Remember this feeling, Ontario
The Guelph Mercury, 6/3/2009
Just look at us. Broke. Depressed. Pitiful. Once the richest province in Confederation, we’re reduced to getting a handout from Ottawa.
We were once the land of unstoppable prosperity, a beacon of opportunity for thousands of newcomers. Now we’re learning again what it’s like to bear the brunt of a recession.
Remember this feeling, Ontario. Because once this economy turns around, let’s try to remain a little humble. The one good thing about hard times is they make you appreciate what you had. They give you some perspective for the good times.
This week, Finance Minister Dwight Duncan told us that the bailout of General Motors would push Ontario’s deficit to the highest it’s ever been — a record $18.5 billion. For those counting, that’s about two and a half times what New Brunswick’s government will spend in its entirety this year.
But for all the talk about how going through this rough patch will turn General Motors into a lean, modern and green company, what about the Canadian province that has shelled out $3.5 billion to keep GM’s plants open here?
Will Ontario become leaner, meaner, more ready for the new economy, too? Hard to say. Manufacturing took this province of loggers, fur traders and farmers and turned it into an economic powerhouse. Factories and plants built up our cities, swelled our population and made us the biggest and richest economy in Canada.

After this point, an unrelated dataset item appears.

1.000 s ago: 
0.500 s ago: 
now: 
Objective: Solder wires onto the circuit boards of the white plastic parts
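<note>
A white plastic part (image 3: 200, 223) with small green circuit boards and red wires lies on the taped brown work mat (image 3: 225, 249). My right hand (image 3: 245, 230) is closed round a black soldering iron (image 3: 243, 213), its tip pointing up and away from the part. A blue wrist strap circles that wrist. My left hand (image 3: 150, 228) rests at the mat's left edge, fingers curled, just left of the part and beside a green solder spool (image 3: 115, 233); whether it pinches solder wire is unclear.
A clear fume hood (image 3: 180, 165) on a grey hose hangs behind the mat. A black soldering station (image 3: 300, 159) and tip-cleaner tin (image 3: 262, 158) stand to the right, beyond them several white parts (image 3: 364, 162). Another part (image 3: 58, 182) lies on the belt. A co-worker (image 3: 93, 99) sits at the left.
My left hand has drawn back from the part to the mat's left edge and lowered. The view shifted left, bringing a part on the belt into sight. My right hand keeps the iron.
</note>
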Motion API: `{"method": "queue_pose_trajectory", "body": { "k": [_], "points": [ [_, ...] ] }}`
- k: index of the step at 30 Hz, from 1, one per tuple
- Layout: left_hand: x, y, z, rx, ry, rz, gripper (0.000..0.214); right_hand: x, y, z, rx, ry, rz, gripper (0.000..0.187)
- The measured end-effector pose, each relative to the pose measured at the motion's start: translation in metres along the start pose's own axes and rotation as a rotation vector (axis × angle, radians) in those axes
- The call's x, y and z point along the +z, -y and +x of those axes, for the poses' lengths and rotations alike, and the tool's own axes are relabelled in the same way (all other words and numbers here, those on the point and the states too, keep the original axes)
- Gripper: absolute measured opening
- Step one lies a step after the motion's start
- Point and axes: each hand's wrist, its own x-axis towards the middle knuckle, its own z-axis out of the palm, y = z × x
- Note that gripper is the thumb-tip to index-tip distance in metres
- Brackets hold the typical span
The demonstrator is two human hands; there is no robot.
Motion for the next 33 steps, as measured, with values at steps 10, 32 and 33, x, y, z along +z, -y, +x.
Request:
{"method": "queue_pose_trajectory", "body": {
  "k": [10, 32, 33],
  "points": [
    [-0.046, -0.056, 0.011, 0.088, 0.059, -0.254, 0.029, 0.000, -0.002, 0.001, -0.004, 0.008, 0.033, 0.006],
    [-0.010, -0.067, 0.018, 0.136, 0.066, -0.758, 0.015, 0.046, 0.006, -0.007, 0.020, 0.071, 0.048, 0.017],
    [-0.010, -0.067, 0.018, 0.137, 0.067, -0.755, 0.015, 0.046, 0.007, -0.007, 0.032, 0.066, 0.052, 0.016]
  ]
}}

Today, we’re still clinging to an industry that gave us so much prosperity. A full third of all exports out of this province still come from one sector — vehicles and auto parts. We’ve spent billions to save a few thousand auto sector jobs, leaving our finances more embarrassing than the Phoenix Coyotes’.
How many more stories do we need of neighbourhoods like those in Windsor, where desperate homeowners are selling their properties for $90,000? Or of one-industry towns where the locals worry that if the big auto parts factory closes shop, they’ll become a place people only visit on warm weekends? Or of a provincial government that had to sink another billion or 10 in debt as it scrambles to stop the bleeding?
What does this endless supply of bad news do to the psyche of a province that has for generations seen itself as the country’s economic engine? What does it mean when the province’s unemployed begin to see more opportunity in Fort McMurray or Halifax?
Ontario had been up for so long we’d forgotten what it’s like to be down. As our cousins in Newfoundland and Saskatchewan stock up on new SUVs, we’re struggling to figure out what our future holds.
Does it mean an Ontario that lives within its means, saves more and has less personal debt, less reckless spending, and less stubborn reliance on the things that have worked in the past?
Yes, half the things that are manufactured in Canada are still made here. But manufacturing had been telling us for years we can’t count on it forever.
There have been plenty of warning signs.
In the lead up to the 2007 provincial election, Bay Street economists pointed out Ontarians’ standard of living had plummeted — from a peak of 15 per cent above the Canadian average in the mid-1980s to just more than 5 per cent. They said it would continue to drop.
But all we wanted to talk about in that election was a Conservative proposal to give government funding for faith-based schooling. The economy? Boring. Religion? Now we’re talking.
Then, more and more workers started walking out of factories with pink slips rather than paycheques in hand. Something was happening. Bad times had arrived.
When things turn around, let’s try to remember this feeling.